Propublica

Trump Proposes Home-School Vouchers for Poor Kids. It’s a Dumb Idea That No One Wants.

It’s also not about poor kids.

Republican U.S. presidential candidate Donald Trump holds up a crying young child from the crowd as he arrives at a Trump campaign rally in New Orleans, Louisiana March 4, 2016.
Donald Trump holds up a crying child from the crowd as he arrives at a campaign rally in New Orleans on March 4.

Layne Murdoch/Reuters

A version of this story was originally published by ProPublica.

GOP nominee Donald Trump has said he plans to spend billions of dollars on so-called school choice programs. The $20 billion in federal funds would be available only to what he says are 11 million children living in poverty who are also “trapped in failing schools.” Families will be eligible for vouchers to send their children to charter, magnet, or even private religious schools. On Friday, he announced the policy would include home schooling as well.

“School choice is at the center of this civil rights agenda, and my goal is to provide every single inner-city child in America that is trapped in a failing government school the freedom to attend the school of their choice,” he said at a conservative voters conference. “School choice also means that parents can home-school their children. Hundred percent.”

But there’s one problem with Trump’s home-schooling plan: Impoverished home-schoolers mostly don’t exist.

“Ideologically speaking, this is significant, but practically very few students will use this money to home-school,” said Milton Gaither, an education professor at Messiah College. Gaither saw the announcement as a gesture to conservative Christians instead of an actual plan for poor families. “I don’t see a mass movement of the nation’s poor applying for federal funding so they can educate their children themselves.”

The National Center of Education Statistics paints a clear picture of who home-schools— and it isn’t poor inner-city families. In 2012, only 5 percent of home-schooling families made less than $20,000 per year—which is just under the poverty line for a family of four. The survey also shows that 83 percent of home-schooled children are white, and almost 85 percent belong to two-parent households. Home-schooling parents are also far better educated than average—about three-fourths of them have completed at least some higher education.

By comparison, all of the 11 million children his plan targets are in poverty. Two-thirds of children in poverty are nonwhite. Only a third of poor children live with married parents, and more than 60 percent of parents of low-income children have no higher education.

Christopher Lubienski, an education professor at Indiana University who studies home schooling, said these families are unlikely to take up home schooling because of the “huge opportunity costs” involved even if the federal money might soften some of the blow. Single working parents, for example, are unlikely to give up their full-time jobs to stay home and educate their children in exchange for a few thousand dollars via Trump’s vouchers.

Trump has not given any details about how his plan would work—other than to say that states would have leeway in spending the money. The campaign did not immediately respond to a request for comment.

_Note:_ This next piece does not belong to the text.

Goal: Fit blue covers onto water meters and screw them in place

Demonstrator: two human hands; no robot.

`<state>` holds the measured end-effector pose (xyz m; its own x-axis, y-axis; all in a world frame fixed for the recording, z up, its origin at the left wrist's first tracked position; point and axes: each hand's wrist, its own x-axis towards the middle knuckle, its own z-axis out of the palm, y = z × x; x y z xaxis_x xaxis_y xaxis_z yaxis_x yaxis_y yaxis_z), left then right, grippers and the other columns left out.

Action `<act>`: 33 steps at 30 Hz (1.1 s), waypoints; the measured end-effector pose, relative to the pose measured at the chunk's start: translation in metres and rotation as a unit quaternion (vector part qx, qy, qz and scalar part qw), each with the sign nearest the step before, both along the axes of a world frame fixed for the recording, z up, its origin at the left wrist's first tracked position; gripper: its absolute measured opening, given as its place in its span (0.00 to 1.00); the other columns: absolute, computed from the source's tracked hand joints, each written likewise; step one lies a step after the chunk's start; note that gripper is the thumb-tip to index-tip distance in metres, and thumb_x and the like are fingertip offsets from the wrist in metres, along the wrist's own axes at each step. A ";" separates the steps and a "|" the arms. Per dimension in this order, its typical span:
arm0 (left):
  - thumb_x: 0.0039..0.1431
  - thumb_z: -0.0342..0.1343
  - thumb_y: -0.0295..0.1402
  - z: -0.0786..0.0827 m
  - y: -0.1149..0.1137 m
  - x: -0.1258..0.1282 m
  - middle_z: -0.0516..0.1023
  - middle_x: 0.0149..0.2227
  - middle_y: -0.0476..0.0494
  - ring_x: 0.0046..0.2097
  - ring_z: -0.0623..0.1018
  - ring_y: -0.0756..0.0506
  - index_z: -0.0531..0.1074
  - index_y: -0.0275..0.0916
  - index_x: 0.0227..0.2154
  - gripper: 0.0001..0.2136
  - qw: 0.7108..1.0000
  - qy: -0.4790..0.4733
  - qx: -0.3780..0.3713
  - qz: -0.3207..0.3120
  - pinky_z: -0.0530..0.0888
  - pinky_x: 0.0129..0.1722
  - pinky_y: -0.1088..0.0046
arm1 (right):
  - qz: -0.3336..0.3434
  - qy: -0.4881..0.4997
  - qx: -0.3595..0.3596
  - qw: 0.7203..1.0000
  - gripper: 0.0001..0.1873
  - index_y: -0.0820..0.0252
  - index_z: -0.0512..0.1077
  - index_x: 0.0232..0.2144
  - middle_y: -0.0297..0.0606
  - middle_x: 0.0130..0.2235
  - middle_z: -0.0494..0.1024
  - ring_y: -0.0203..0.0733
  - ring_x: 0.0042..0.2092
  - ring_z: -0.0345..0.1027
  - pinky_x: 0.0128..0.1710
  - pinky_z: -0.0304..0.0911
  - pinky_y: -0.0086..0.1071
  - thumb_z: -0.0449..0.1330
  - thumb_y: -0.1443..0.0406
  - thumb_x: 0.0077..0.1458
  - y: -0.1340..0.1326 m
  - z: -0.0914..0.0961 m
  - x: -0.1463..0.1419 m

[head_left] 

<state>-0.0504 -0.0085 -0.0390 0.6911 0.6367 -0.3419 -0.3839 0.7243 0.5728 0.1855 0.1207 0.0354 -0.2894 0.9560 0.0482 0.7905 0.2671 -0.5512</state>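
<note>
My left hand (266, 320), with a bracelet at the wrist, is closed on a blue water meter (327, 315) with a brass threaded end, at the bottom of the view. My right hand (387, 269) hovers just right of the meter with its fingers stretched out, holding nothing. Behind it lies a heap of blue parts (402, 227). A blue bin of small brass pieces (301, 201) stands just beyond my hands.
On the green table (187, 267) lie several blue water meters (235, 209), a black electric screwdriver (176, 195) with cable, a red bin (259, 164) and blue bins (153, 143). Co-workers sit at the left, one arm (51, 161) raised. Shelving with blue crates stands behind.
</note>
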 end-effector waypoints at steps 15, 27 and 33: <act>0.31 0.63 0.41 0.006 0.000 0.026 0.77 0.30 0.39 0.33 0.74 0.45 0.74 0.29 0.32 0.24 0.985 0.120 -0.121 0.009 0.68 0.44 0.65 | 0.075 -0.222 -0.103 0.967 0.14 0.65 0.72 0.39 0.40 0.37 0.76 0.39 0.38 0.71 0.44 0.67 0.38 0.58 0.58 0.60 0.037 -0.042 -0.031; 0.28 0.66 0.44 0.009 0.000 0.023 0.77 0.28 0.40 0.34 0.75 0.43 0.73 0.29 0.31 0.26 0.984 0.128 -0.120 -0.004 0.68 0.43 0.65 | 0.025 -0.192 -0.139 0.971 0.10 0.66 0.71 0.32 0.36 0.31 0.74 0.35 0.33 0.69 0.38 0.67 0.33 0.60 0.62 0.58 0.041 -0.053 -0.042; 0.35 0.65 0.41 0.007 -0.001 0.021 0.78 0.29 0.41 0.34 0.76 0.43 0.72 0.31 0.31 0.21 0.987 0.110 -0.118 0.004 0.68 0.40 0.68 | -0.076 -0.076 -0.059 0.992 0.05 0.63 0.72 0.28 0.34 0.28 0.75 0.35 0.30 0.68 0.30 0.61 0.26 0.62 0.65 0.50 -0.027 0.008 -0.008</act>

In addition to the $20 billion in federal spending—which adds up to one-third of the Education Department’s total current budget—Trump has asked states to kick in another $110 billion. It is quite unlikely that states would spend anything like that.

Almost identical voucher proposals for impoverished students have failed at both the state and federal levels, and Trump offers no reason why his plan would not meet a similar fate.

Sen. Lamar Alexander, R-Tennessee, proposed a $24 billion bill in 2015 that would have given poor families vouchers for private schools. The bill failed in a Republican-controlled Congress. Several state governments have also failed to pass voucher programs, including conservative states like Texas and South Carolina.

“If it’s coming out of other school budgets, state legislators have been very hesitant to pass voucher bills even if they like the idea in general,” Lubienski said.

Another reason vouchers for home schooling haven’t been successful is because current home-schoolers actually oppose them. They see them as a vehicle for more government regulation. Government, after all, isn’t in the business of handing out money with no strings attached.

The Home School Legal Defense Association, which has long fought against home-schooling regulations, is opposed to vouchers. “HSLDA opposes vouchers as they are not a free hand-out from the government and will regulate parental freedoms,” the group says on its website.

The organization has successfully lobbied against bills in Nevada and New Jersey that would have given home-schoolers money. It even called out then-presidential candidate Ben Carson when he hinted at his support for vouchers.

The group, interestingly, has not come out swinging against Trump’s proposal. “Usually when the government is offering free money, there are strings attached, but we don’t know enough about Mr. Trump’s plan to make any comment one way or the other,” said Michael Farris Jr., the HSLDA media relations representative, who said they’ll continue to monitor legislation introduced in Congress next year “to make sure home-school freedom is protected.”